- _EXERCISE OBJECTIVE_: All that is wanted is an exact copy of the line containing "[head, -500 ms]" and the lines after it, through the end of the records.

Stored dataset items
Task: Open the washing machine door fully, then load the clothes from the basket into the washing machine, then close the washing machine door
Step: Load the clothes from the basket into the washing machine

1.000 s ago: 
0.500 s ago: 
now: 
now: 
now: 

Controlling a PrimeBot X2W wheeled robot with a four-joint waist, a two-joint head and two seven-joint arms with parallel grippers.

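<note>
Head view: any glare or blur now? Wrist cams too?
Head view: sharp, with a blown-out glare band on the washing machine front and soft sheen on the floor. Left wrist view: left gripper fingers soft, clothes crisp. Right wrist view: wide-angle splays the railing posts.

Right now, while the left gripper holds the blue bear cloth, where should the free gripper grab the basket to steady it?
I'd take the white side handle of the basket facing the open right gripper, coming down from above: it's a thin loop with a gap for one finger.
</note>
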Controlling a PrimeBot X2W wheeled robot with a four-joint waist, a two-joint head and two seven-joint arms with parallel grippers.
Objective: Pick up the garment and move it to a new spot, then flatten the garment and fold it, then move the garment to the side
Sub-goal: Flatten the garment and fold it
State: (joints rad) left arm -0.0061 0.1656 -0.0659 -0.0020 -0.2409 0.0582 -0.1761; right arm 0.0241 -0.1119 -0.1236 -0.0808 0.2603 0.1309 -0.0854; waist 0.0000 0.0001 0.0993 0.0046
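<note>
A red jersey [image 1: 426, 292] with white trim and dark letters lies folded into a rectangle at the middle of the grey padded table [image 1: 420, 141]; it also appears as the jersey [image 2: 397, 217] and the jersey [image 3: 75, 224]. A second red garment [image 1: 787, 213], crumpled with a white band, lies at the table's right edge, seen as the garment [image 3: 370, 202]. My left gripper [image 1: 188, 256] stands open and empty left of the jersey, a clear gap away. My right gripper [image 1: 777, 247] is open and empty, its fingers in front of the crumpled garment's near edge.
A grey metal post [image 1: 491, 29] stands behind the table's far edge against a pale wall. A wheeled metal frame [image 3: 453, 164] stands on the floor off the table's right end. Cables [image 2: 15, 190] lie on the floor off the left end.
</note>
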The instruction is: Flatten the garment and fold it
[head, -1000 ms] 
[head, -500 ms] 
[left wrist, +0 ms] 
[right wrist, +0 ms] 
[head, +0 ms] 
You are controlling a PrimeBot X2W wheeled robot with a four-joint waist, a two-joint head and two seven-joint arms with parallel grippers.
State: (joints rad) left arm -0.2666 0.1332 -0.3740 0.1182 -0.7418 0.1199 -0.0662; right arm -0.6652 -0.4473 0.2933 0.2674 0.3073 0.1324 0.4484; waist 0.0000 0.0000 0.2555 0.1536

- _RESPONSE BOX_:
[head, -500 ms] 
[left wrist, +0 ms] 
[right wrist, +0 ms] 
[head, +0 ms] 
You are controlling a PrimeBot X2W wheeled robot with a four-joint waist, a two-joint head and two seven-joint arms with parallel grippers.
State: (joints rad) left arm -0.2666 0.1332 -0.3740 0.1182 -0.7418 0.1199 -0.0662; right arm -0.6652 -0.4473 0.2933 0.2674 0.3073 0.1324 0.4484; waist 0.0000 0.0000 0.2555 0.1536

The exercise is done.